Fig. 1.1 shows PCG signal with heart sound components S1, S2, S3 and S4.
First Heart Sound (S1): The first heart sound (S1) is caused by the closure of the mitral and tricuspid valves at the start of ventricular systole. The mitral component (M1) occurs slightly before the tricuspid component (T1) usually 20-30ms after M1 sound 15. The S1 is a low-pitch sound with longer duration 14. The intensity of the M1 sound is much higher than the T1 sound intensity due to the abrupt rise in left ventricular pressure. The first sound must be evaluated with its quality, intensity, and degree of splitting 13- 18. A decrease in the intensity of S1 is associated with myocardial depression, ventricular septal defect, and acute aortic regurgitation. The splitting of S1 sound is usually 60ms in patients with right bundle branch block (RBBB), or ventricular tachycardia or premature ventricular contraction (PVC) 14.

Second Heart Sound (S2): Usually at the end of the systole, the second heart sound (S2) is caused by the closure of the aortic and pulmonic valves. The S2 is shorter and slightly higher pitched sound. The S2 sound has frequency components in the range 10-400 Hz and the duration in the range 50-150ms 9. The S2 is composed of aortic closure sound (A2) and the pulmonic closure sound (P2). They last for less than 50ms 9. The delay between the closure of the aortic and pulmonic valves results in a split S2 sound. The sound S2 is evaluated based on the presence and degree of respiratory splitting and the relative intensities of A2 and P2. The amplitude and frequencies of A2 sound is slightly higher than the P2 sound 3. The sound interval at split widens on inspiration and narrows on expiration. The time interval between the A2 and P2 components is an indicator of aortic blood pressure 8. The various pathologies related to split S2 are pulmonic stenosis, RBBB, left bundle branch block (LBBB), atrial septal defect and right ventricular failure. In normal cases, the S1-S2 interval (systole) is shorter than the S2-S1 interval (diastole) 30- 40.

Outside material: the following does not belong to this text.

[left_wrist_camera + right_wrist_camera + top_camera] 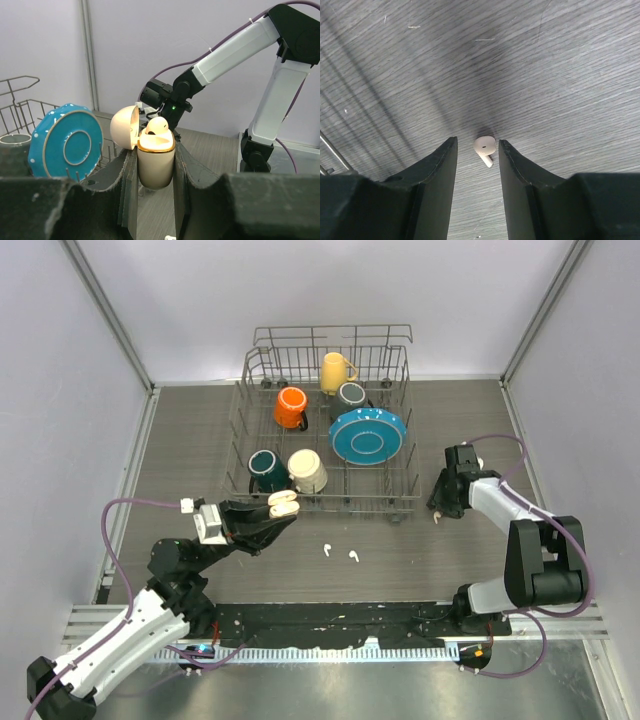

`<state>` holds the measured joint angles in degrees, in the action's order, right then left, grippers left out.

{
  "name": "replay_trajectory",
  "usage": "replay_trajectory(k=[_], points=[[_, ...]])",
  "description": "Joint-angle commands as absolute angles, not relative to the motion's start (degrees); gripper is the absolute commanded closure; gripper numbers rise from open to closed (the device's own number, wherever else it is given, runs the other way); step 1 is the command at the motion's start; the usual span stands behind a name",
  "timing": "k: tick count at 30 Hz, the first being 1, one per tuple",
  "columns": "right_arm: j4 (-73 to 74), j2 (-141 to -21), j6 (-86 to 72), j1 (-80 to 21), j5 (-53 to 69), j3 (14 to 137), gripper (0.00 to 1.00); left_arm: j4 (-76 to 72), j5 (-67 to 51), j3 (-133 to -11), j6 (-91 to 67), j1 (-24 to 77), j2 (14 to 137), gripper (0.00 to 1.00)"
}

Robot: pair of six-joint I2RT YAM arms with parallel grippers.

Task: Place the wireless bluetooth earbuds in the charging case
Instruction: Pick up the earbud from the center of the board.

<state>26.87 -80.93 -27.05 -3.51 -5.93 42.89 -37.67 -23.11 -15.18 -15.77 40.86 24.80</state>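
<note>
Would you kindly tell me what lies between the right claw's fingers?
A single earbud lies there on the table, apparently untouched; the right wrist view shows it.

The left tool covers both flanks of the charging case, so where its fingers press cannot be seen. Their bases are blurred and cut off by the bottom edge. Of the earbud seated in the case only the rounded head shows. Below the tool a small white thing is cut off by the same edge. From overhead, the earbud at the right tool is a speck, partly covered. Two earbuds right of the left tool are too small to tell how they lie.
</note>
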Motion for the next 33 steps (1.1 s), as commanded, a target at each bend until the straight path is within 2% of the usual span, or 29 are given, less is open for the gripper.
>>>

Third Heart Sound (S3): During diastolic period after 100-150ms of the S2 the third heart sound (S3) is produced by the sudden deceleration of blood flow within the ventricles. The S3 includes significant low amplitude-frequency components as compared to the first and second heart sounds. The S3 has 30-90 Hz frequency components with sound duration of 70 ± 15ms during diastole period 43, 44. S3 often occurs in patients with impaired myocardial reserve 16. The clinical studies show that the S3 can provide clinical information about hemodynamic and systolic dysfunction, and evaluation of patients with congestive heart failure 41- 48. The auscultation of S3 in adults is abnormal related with heart failure.

Fourth Heart Sound (S4): The fourth heart sound (S4) is caused by the contraction of atria resulting in forcing of blood into the distended ventricle. The S4 is a low-pitched sound that occurs before the first heart sound. The S4 sound arises from low-frequency vibrations with frequency of 20 to 30Hz. It is present in patients with diminished left ventricular compliance 13- 18. The clinical studies show that the diastolic heart sounds combining with electrocardiogram (ECG) may improve the non-invasive diagnosis of myocardial ischemia.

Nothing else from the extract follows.